» **Your goal**
Give back an exact copy of the lines in the records below, from the line that has "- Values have" through the line that has "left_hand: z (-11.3", and nothing besides.

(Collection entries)
————
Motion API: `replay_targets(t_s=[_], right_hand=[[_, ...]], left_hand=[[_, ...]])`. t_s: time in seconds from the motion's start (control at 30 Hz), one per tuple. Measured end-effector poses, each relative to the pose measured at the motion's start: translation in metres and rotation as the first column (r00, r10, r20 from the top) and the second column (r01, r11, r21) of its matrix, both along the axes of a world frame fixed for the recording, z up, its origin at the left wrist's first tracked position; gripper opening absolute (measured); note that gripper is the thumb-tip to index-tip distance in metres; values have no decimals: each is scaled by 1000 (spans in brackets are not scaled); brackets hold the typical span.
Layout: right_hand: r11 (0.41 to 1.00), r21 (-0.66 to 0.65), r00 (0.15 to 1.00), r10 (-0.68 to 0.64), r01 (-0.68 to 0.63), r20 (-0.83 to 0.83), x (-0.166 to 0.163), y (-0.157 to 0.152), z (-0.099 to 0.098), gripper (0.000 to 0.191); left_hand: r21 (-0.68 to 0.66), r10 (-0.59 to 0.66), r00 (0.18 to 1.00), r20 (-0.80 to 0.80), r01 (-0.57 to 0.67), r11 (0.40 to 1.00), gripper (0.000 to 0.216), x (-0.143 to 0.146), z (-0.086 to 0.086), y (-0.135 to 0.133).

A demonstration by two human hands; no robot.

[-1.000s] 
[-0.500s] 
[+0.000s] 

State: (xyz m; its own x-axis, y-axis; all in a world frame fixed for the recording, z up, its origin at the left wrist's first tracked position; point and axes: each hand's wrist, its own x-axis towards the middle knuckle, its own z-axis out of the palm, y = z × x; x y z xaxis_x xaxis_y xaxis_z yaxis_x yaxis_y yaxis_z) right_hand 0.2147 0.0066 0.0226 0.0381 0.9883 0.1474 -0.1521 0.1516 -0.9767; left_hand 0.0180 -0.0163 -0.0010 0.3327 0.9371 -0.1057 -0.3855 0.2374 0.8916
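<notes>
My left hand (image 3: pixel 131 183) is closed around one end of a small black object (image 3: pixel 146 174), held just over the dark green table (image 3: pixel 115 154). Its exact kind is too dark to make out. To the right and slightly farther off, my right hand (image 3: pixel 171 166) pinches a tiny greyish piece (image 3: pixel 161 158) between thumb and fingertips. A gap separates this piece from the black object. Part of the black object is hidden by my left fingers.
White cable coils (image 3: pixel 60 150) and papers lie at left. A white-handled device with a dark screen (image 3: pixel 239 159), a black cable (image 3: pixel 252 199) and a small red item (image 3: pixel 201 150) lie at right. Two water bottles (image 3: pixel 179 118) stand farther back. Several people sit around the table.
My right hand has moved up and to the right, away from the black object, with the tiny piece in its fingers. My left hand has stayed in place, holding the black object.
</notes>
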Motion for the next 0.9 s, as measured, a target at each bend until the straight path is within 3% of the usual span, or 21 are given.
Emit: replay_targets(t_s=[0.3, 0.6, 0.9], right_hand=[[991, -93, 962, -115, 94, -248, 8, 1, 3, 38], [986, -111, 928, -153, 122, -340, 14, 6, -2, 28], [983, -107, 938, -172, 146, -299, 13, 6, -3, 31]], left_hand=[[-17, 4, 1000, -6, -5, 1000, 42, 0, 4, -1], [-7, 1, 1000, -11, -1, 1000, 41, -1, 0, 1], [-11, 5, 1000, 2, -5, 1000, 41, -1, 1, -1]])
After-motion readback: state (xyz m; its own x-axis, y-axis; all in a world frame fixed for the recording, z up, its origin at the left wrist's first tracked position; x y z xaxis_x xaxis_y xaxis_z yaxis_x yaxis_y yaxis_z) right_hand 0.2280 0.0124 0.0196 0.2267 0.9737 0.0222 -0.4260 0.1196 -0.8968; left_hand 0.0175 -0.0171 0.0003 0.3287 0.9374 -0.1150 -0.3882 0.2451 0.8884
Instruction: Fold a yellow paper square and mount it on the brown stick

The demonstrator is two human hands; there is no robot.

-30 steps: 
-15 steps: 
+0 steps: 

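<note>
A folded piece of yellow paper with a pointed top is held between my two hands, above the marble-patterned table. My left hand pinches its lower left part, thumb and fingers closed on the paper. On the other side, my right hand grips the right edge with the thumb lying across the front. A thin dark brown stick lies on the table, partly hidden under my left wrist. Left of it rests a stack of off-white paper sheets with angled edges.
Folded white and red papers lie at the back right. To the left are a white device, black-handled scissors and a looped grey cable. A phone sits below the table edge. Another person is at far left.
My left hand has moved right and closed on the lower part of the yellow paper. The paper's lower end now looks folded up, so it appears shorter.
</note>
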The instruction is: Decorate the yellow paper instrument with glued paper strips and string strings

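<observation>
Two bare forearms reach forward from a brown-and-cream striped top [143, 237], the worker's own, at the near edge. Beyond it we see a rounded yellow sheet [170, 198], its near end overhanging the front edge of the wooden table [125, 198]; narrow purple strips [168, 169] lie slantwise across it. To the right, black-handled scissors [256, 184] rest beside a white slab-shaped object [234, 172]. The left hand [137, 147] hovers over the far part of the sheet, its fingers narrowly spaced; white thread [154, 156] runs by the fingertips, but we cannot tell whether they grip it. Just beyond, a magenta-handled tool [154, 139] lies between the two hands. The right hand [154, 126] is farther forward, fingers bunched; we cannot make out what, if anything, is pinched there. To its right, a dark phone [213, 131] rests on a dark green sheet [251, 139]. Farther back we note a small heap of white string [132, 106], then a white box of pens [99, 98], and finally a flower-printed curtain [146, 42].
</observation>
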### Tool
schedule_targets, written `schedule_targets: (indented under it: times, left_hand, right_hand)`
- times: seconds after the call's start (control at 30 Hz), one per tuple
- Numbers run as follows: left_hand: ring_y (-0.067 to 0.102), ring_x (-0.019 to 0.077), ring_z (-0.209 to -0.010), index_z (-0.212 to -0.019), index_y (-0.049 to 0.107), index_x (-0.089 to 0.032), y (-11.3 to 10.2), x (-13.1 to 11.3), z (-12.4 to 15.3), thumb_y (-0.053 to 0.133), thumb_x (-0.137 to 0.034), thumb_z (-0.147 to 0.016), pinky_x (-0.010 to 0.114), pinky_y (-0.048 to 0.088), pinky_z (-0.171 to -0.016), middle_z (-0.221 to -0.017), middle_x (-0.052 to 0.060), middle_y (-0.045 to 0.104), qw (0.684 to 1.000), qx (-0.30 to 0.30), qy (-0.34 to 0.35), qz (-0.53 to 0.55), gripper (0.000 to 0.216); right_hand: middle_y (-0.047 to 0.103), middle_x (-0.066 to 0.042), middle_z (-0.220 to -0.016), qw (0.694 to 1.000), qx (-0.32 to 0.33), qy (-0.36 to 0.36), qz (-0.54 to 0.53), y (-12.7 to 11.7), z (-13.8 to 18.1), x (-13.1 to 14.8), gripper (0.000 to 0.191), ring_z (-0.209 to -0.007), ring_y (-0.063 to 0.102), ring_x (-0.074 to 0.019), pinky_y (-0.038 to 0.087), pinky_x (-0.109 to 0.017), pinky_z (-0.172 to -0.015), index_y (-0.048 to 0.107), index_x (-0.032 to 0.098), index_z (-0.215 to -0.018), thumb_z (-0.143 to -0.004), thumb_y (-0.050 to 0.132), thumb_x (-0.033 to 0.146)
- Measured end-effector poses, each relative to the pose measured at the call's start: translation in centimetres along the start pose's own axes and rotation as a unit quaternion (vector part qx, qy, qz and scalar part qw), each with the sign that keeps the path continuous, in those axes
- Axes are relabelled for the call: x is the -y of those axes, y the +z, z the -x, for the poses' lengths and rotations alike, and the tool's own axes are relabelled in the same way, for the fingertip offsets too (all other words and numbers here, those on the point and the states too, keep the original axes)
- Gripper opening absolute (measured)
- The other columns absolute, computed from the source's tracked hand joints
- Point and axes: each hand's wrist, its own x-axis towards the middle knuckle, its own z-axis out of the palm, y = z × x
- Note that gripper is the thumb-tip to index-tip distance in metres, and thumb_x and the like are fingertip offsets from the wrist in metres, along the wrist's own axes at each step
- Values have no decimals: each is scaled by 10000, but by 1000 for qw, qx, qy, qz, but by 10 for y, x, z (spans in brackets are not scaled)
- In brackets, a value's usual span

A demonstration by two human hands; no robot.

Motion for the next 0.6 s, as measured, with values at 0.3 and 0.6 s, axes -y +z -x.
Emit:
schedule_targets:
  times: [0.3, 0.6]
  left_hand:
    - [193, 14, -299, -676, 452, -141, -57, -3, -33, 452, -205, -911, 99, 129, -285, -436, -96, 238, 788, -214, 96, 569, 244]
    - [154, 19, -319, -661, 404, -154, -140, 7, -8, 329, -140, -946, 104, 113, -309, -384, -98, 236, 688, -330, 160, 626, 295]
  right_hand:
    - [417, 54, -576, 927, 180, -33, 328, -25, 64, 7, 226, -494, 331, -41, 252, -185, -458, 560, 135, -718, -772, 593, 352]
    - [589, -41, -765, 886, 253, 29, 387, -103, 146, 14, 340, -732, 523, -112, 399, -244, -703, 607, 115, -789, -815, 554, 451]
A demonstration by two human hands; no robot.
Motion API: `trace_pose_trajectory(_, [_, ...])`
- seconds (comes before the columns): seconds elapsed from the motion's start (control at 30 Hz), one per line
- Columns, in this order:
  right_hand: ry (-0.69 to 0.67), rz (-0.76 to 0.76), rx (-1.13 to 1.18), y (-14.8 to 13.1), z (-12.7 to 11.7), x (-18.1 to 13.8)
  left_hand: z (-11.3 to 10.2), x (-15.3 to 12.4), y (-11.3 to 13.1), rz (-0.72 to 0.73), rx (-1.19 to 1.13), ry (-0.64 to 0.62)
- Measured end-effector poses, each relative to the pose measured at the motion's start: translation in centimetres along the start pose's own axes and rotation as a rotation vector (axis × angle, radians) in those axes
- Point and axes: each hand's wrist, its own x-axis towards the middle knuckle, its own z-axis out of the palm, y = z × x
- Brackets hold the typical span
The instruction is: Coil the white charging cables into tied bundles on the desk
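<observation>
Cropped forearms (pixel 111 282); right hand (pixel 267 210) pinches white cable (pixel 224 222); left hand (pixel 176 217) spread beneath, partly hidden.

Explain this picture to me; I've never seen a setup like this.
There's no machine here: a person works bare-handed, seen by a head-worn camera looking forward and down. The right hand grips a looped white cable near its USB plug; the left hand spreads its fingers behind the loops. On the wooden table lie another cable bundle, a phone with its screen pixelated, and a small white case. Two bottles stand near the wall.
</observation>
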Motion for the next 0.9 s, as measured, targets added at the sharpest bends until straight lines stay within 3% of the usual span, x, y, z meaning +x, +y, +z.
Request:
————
» **Response to the task**
- Values have no decimals: each is scaled by 10000, but by 1000 for qw, qx, qy, qz, but by 10 for y, x, z (spans in brackets are not scaled)
- In brackets, a value's usual span

A demonstration by two human hands; no robot.

Motion for the next 0.6 s, as measured, with values at 0.3 and 0.6 s, axes -y +z -x.
Emit:
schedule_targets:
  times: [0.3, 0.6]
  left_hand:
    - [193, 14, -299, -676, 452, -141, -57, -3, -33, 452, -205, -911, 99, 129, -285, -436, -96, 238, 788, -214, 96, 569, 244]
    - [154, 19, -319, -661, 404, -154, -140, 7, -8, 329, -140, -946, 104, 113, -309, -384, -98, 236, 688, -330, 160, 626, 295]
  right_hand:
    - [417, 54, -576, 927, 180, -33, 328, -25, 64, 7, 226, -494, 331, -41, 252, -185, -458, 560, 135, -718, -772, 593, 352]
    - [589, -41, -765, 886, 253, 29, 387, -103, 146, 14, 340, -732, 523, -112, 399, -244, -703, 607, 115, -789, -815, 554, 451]
A demonstration by two human hands; no robot.
Motion API: `trace_pose_trajectory(_, [_, ...])`
- seconds (comes before the columns): seconds elapsed from the motion's start (control at 30 Hz), one per line
- Columns, in this order:
  right_hand: ry (-0.69 to 0.67), rz (-0.76 to 0.76), rx (-1.13 to 1.18), y (-14.8 to 13.1), z (-12.7 to 11.7), x (-18.1 to 13.8)
  left_hand: z (-11.3 to 10.2), x (-15.3 to 12.4), y (-11.3 to 13.1), rz (-0.72 to 0.73), rx (-1.19 to 1.13), ry (-0.64 to 0.62)

The exercise is done, and nothing more is needed.